14 Septiembre 2014
Sigo compartiendo mesa con Lipomedes. Le gusta fumar después de la cena. Casi siempre comparto el postre con él, supongo que así se justifica él mismo consigo mismo y queda su conciencia tranquila con su compromiso de no comer dulces. Lipomedes está con una eterna dieta tratando de quitarse cuatro o cinco kilos que le sobran desde que le conozco, pero le resulta una tarea casi imposible, pues su cuerpo ya ha descendido ese escalón que resulta imposible de volver a subir. Pero quizás no se trata de nada de eso, y para él compartir el postre sea un rito, un signo, una señal, un mensaje oculto, un pacto.
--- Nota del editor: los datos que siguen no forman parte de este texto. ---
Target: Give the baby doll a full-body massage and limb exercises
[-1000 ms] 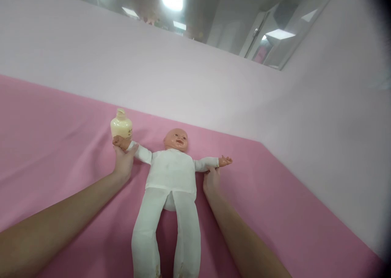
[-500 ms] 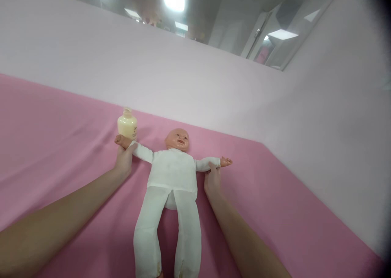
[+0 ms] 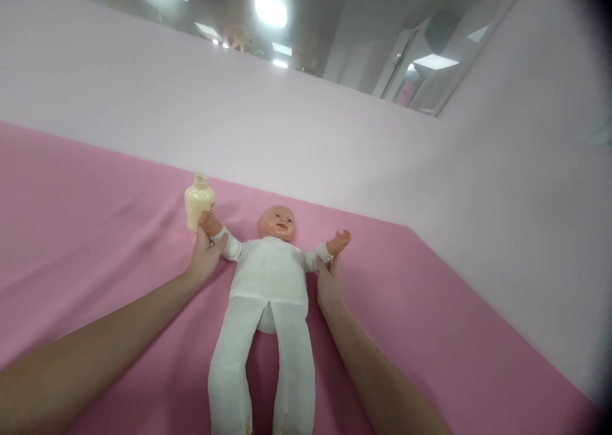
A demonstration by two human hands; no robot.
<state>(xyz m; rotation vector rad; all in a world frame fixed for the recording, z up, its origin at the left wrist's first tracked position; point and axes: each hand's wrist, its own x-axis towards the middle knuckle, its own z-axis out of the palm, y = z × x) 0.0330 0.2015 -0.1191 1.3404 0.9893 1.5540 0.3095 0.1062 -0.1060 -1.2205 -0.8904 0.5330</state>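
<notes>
A baby doll (image 3: 270, 282) in white clothes lies on its back on a pink sheet (image 3: 95, 231), head toward the far wall. My left hand (image 3: 204, 259) grips the doll's arm on the left side near the wrist. My right hand (image 3: 327, 280) holds the doll's other arm near the sleeve cuff. Both doll arms are bent upward toward its head. A cream-coloured bottle (image 3: 199, 200) stands upright just behind the doll's raised hand on the left.
A pale pink wall (image 3: 268, 129) rises behind the sheet and turns a corner along the right side (image 3: 516, 231). Ceiling lights show above the wall.
Both doll arms have gone from stretched out sideways to raised toward its head, with my hands moving inward along with them. The bottle stays in place.
</notes>
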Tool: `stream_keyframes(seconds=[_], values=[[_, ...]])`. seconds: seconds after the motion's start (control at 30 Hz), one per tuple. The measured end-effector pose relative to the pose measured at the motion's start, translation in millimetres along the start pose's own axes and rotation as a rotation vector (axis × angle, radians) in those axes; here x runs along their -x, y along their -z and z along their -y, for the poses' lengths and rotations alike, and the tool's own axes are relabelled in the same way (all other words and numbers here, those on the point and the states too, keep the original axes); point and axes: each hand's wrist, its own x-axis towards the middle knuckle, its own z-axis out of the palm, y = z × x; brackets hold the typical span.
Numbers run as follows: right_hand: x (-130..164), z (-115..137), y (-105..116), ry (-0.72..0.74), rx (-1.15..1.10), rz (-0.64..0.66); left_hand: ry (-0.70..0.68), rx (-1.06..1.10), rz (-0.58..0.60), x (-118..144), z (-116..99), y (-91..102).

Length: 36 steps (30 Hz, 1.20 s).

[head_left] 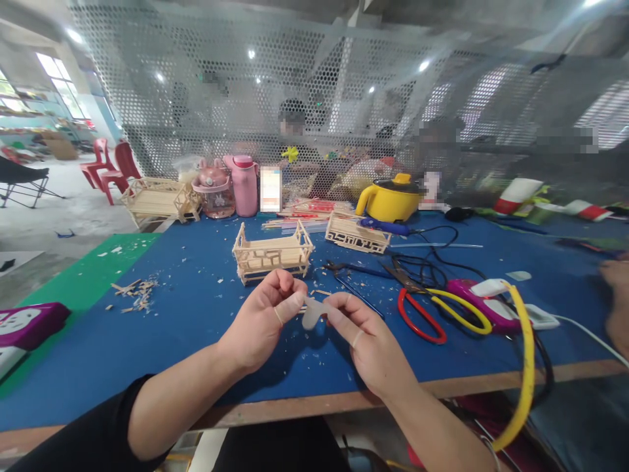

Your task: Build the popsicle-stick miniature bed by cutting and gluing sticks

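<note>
Between both sets of fingertips is a small pale, translucent piece that looks like a finger cot (313,314). My left hand (265,318) pinches its left end between thumb and index finger. On the other end, my right hand (368,337) has its thumb and index finger closed. Thin pale bands circle both thumbs. Just beyond my left hand stands a small bed-shaped frame of wooden sticks (272,252). Behind and to the right is a second stick model (358,235), with a blue-handled glue gun (386,226) against it. Pliers (361,269) lie beyond my right hand.
Large scissors (422,318) with red and yellow handles lie right, near a purple power strip (462,295) and cables. Stick offcuts (137,295) are scattered left. Along the back stand a pink bottle (244,187), a yellow pot (393,200) and a mesh screen (236,85). Someone's arm (616,301) shows far right.
</note>
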Motion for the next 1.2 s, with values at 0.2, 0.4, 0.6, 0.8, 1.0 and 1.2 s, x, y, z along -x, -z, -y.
stream_keyframes(seconds=[0.2, 0.4, 0.6, 0.8, 1.0, 1.2], values=[[3.2, 13.4, -0.3, -0.031, -0.481, 0.083, 0.384, 0.107, 0.366, 5.9, -2.8, 1.7], [3.8, 19.6, -8.0, -0.147, -0.549, 0.095, 0.494, 0.083, 0.355, 8.0, -7.0, -0.7], [1.8, 2.9, -20.5, -0.112, -0.529, 0.059, 0.161, -0.007, 0.148, 3.6, 1.8, 0.7], [5.6, -8.9, -28.2, -0.126, -0.521, 0.013, 0.070, 0.041, 0.008, 3.0, 1.3, -0.5], [11.1, -3.8, -23.2, -0.009, -0.455, -0.025, 0.201, 0.091, 0.036, 3.0, -4.9, -3.8], [14.7, 7.1, -15.3, 0.058, -0.358, 0.078, 0.302, -0.074, 0.144, 6.1, -3.7, -5.9]])
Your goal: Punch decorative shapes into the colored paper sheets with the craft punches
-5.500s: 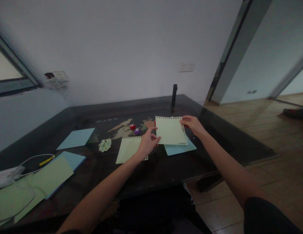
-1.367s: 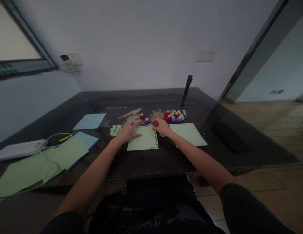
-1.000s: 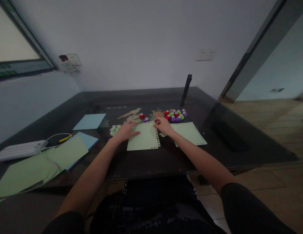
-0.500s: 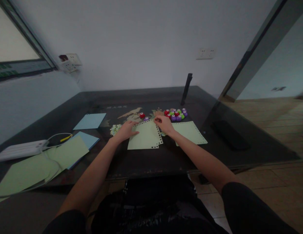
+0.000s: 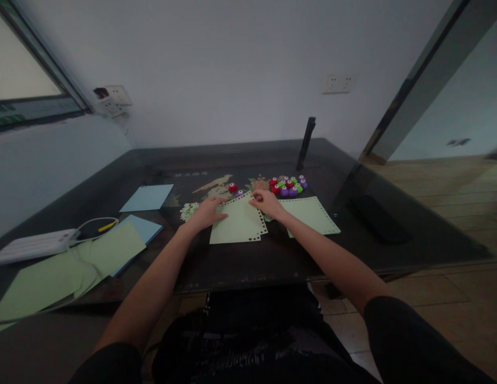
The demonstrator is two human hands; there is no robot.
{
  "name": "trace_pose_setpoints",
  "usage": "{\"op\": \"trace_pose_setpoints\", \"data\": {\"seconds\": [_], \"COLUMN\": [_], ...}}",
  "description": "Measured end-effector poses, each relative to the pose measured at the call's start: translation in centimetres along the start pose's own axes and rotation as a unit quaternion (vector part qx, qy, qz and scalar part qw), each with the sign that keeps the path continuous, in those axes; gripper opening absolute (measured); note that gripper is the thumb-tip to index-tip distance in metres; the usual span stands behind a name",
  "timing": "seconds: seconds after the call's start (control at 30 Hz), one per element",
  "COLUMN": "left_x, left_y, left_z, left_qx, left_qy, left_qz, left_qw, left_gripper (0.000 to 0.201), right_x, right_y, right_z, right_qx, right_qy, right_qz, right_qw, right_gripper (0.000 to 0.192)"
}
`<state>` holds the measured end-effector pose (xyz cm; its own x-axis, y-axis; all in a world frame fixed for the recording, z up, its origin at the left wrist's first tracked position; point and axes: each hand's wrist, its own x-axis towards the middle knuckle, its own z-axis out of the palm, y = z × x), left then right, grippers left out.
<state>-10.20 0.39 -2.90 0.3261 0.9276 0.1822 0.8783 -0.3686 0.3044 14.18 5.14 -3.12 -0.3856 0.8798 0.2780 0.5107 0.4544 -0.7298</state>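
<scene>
Two overlapping pale green paper sheets (image 5: 234,224) lie on the dark table in front of me, rows of small punched shapes along their top and right edges. My left hand (image 5: 208,212) rests at their upper left side, fingers stretched toward the top edge and thumb spread apart on the paper. At the top right corner, my right hand (image 5: 268,204) pinches the paper between thumb and fingers. Just beyond the top edge are a red craft punch (image 5: 233,188) and a purple craft punch (image 5: 239,193), the latter partly hidden by the paper.
Several coloured craft punches (image 5: 289,185) cluster at the back right, behind another punched sheet (image 5: 312,216). A black upright stick (image 5: 306,144) stands near the wall. To the left lie a blue sheet (image 5: 147,198), more green paper (image 5: 48,277) and a white power strip (image 5: 36,246) with cable.
The view has shifted slightly. My right fingers have moved a little at the sheet's top right corner; the left hand stays in place.
</scene>
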Motion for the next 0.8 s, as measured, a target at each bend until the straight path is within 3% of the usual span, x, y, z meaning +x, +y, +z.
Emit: {"op": "trace_pose_setpoints", "data": {"seconds": [0.17, 0.37, 0.5, 0.63, 0.7, 0.8], "left_x": [0.0, 0.1, 0.2, 0.5, 0.7, 0.6], "left_y": [0.1, 0.1, 0.3, 0.4, 0.4, 0.5], "left_z": [0.0, 0.0, -0.4, -0.4, -0.2, 0.0], "left_qx": [0.002, -0.030, -0.064, -0.159, -0.237, -0.357], "left_qy": [-0.008, 0.023, 0.115, 0.201, 0.195, 0.124], "left_qz": [-0.002, -0.012, -0.035, -0.104, -0.144, -0.183], "left_qw": [1.000, 0.999, 0.991, 0.961, 0.941, 0.907], "left_gripper": [0.050, 0.043, 0.037, 0.045, 0.046, 0.040], "right_x": [0.1, 0.2, 0.2, 0.4, 0.5, 0.5], "right_y": [0.5, 0.7, 0.8, 0.8, 0.8, 0.5], "right_z": [-0.1, -0.4, -0.6, -1.0, -1.3, -1.7], "right_qx": [0.011, -0.014, 0.081, 0.177, 0.211, 0.237], "right_qy": [-0.070, -0.057, -0.054, -0.039, -0.026, -0.004], "right_qz": [-0.002, -0.006, 0.027, 0.050, 0.055, 0.062], "right_qw": [0.997, 0.998, 0.995, 0.982, 0.976, 0.970], "right_gripper": [0.012, 0.021, 0.009, 0.014, 0.017, 0.020]}}
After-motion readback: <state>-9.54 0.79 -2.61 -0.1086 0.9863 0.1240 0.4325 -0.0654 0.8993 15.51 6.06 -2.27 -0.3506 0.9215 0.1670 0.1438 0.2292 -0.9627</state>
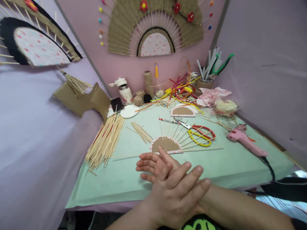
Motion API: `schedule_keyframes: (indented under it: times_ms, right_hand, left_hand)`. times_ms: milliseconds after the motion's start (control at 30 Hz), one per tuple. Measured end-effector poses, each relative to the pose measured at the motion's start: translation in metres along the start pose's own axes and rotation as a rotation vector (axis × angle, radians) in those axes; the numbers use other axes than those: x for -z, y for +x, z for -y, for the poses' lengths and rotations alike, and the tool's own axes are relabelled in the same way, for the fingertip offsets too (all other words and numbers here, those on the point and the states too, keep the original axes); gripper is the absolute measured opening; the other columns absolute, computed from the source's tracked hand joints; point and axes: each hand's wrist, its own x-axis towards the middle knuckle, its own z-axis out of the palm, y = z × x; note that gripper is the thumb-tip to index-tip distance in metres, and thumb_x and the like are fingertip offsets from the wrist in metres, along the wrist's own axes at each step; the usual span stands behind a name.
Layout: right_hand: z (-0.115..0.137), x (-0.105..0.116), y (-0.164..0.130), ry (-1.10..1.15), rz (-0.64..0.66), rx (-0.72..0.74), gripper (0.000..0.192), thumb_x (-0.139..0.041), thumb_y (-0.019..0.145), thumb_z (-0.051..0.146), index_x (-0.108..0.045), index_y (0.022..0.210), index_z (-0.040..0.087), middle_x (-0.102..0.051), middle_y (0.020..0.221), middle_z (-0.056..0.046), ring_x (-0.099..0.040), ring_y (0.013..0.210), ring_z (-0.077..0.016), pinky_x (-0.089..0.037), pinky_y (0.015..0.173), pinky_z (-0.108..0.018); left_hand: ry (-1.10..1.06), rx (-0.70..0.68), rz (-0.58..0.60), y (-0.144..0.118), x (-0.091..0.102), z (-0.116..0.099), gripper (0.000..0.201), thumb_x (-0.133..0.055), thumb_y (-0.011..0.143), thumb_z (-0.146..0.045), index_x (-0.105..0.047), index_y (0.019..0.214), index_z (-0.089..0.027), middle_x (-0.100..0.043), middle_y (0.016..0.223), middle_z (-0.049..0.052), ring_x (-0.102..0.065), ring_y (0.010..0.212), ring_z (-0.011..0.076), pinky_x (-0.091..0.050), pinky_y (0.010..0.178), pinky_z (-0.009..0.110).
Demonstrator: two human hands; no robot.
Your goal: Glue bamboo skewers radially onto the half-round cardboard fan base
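plainly left hand (176, 195) overlaps right hand (153, 166).

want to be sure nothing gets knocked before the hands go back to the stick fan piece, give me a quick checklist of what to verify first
1. Hands free: ok. The left hand lies across the right hand, both empty, near the table's front edge.
2. Half-round fan piece within easy reach: ok, it lies flat just beyond the fingertips with its sticks fanned out.
3. Loose long stick between hands and fan piece: not ok, it may get swept.
4. Scissors: not ok, they lie against the fan's right-hand sticks.
5. Glue gun on or off: cannot tell; it lies on its side to the right, cord trailing off the table.
6. Spare stick bundle: ok, piled at left.
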Motion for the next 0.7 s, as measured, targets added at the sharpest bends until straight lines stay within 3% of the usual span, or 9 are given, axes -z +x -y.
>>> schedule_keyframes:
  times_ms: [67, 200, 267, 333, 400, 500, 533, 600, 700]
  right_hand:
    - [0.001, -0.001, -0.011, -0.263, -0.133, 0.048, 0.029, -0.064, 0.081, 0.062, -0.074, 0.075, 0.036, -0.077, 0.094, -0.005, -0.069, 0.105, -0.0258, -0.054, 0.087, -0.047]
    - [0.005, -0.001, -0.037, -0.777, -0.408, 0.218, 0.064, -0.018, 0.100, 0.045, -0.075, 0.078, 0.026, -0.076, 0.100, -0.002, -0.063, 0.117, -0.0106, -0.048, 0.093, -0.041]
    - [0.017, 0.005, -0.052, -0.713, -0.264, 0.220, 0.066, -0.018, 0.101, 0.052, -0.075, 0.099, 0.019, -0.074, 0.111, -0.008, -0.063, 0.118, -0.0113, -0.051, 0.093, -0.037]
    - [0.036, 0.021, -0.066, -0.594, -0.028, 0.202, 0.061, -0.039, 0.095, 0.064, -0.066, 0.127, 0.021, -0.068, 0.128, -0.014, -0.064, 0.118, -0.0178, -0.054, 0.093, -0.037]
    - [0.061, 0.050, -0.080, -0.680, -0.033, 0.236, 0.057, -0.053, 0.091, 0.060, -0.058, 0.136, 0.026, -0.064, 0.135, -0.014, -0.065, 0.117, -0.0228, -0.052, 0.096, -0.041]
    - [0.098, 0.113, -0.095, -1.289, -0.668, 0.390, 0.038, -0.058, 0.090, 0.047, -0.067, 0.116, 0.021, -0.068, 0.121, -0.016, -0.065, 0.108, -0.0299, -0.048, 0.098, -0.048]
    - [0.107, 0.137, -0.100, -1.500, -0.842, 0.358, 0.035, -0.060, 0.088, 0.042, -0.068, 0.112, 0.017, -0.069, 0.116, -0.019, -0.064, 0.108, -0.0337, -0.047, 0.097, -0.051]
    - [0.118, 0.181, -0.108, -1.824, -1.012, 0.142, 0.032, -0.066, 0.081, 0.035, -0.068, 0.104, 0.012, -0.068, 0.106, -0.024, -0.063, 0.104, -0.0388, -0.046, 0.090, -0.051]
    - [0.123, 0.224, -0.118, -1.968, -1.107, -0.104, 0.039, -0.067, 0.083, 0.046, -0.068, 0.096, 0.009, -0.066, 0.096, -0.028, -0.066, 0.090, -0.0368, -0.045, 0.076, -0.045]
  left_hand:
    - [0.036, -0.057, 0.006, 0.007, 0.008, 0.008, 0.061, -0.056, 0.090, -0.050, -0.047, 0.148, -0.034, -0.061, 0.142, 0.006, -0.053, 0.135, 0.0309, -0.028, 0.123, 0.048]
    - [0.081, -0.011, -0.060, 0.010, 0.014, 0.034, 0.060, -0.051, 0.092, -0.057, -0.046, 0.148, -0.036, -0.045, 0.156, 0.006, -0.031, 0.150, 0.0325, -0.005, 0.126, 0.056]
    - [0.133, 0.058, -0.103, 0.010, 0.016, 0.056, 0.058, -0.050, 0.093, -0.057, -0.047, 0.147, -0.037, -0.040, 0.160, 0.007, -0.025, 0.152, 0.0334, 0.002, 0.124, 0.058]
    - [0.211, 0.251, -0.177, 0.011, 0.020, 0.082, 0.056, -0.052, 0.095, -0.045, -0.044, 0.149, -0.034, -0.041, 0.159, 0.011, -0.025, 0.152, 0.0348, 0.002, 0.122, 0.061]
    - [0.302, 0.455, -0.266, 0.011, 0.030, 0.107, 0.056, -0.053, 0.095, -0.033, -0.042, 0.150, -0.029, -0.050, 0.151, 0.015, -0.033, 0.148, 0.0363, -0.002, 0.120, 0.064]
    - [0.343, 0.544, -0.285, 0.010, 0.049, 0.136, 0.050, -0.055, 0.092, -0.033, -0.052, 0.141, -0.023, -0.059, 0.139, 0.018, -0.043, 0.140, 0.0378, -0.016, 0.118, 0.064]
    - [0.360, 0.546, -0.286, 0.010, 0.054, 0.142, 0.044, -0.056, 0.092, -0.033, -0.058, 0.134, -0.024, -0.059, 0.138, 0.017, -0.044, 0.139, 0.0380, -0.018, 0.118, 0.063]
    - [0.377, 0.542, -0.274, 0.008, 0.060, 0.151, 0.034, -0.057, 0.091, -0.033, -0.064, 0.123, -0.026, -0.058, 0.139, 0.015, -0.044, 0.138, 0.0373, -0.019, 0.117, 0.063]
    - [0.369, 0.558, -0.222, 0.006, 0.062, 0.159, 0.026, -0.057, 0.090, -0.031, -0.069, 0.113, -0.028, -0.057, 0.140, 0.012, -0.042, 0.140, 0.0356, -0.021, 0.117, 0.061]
Nunca se lo que significa, pero me encanta hacerlo.
--Bueno, ¿y qué tal está tu madre?, le pregunto.
Miro a quien comparte la mesa conmigo. Me acaba de preguntar que cómo está mi madre. Me vienen un montón de ideas a la cabeza y no sé como responder de manera ordenada, con una lógica en el discurso, con cierta coherencia y linealidad.
Tengo a mi madre en la planta sexta de un gran centro hospitalario, con nada grave, con una rotura de cadera, encamada, pequeña, asustada. Así la veo y la miro a veces, y otras veces la creo despiadada, manipuladora, puede que también diabólica.
¿Sabes? digo. Mi madre no tiene que ver nada con su madre.
Recuerdo a mi abuela, siempre despeinada y de edad avanzada. Me resulta imposible no recordar a mi abuela con muchos años, y también fue joven, y compartí años con ella, pero yo siempre la veo con su pelo gris enmarañado, sus dedos deformados de piel suave. Mi abuela, consciente de su edad y jugando siempre a ser útil.
Sosteniendo dos platos, uno en cada mano, mi comida. Siempre sosa, pues ella no podía cocinar con sal. siempre sonriéndome, y yo a ella. Recuerdo que más tarde, cuando se puso enferma definitivamente, yo hacía la comida. Pienso en mi relación con ella y pienso que era magnífica. En realidad, creo que ha sido la mejor relación que he tenido con una mujer.
No sé porque a la persona que come conmigo le gusta tanto escuchar estas historias que, por otra parte, son siempre las mismas. Podría narrar algunas otras, pero siempre vuelvo a estas, como si fueran las historias primarias, las que explican todas las demás, las que he de repasar una y otra vez o las que no quiero olvidar, Me haré viejo recordando la vejez de mi abuela y cuanto más lo recuerdo más joven me siento.
Jodido otoño, que no llegas, me engañas, no se como te las apañas,
me das nubes por las mañanas, algunas brisas y con tus con tus colores rojos de la tarde me enmarañas,
jodido otoño, perezoso, vago, desde el lecho miras de reojo, bostezas y te das la vuelta.